SgtAndySipowicz said:


> The best candidate should ALWAYS get the job. It should have nothing to do with gender, race etc etc. I want the best police officers working beside me, not someone who got the job because of their skin color, sex etc etc. When a top notch candidate is passed over due to quotas etc it not only screws that candidate but the public as well as they now have a mediocre Cop instead of that top notch one they could have had. I know there was a "female only" list a few years back where I work. It didn't affect me, but I would have been rip shit if I got passed over for someone who scored lower but got it because of gender.............

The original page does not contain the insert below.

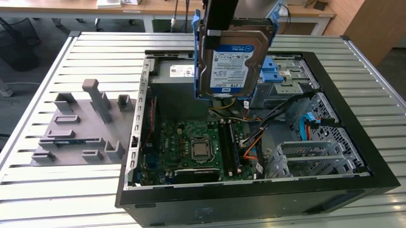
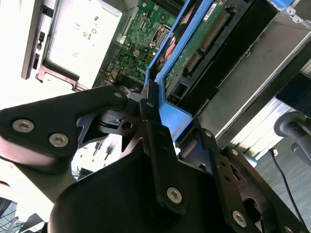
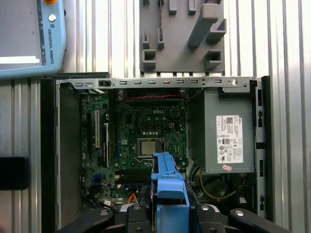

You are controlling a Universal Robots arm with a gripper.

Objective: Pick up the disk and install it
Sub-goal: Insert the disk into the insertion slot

I can't agree with you more. I rode once with one of these gender AND race hires. All she did was knit in the seat next to me as I drove. I refused to ride with her and was put up on charges for insubordination. The charges against me were eventually dropped and she was eventually fired because her son took her department issued gun and committed a street robbery with it in the hood.


----------



## lawlady

This list is for minorities and woman are not considered minorities. There were only a few minorities above me so when they took them off as part of the "PAR 10 Rule" I didn't move up as much as minorities who scored lower did. I am not fluent in Spanish but I can get by. I am very disappointed seeing as Civil Service was put in place to promote those who score highest and to prevent political favoritism. What about Equal Opportunity Employment- a fair chance regardless of gender, race, religion or sexual orientation etc.?


----------



## 263FPD

Looking at your September 2009 join date, it is clear that you have done a bit of lurking here prior to making your first post. That being said, I would imagine that you have at least some sort of a grasp of how unfair the whole process can be.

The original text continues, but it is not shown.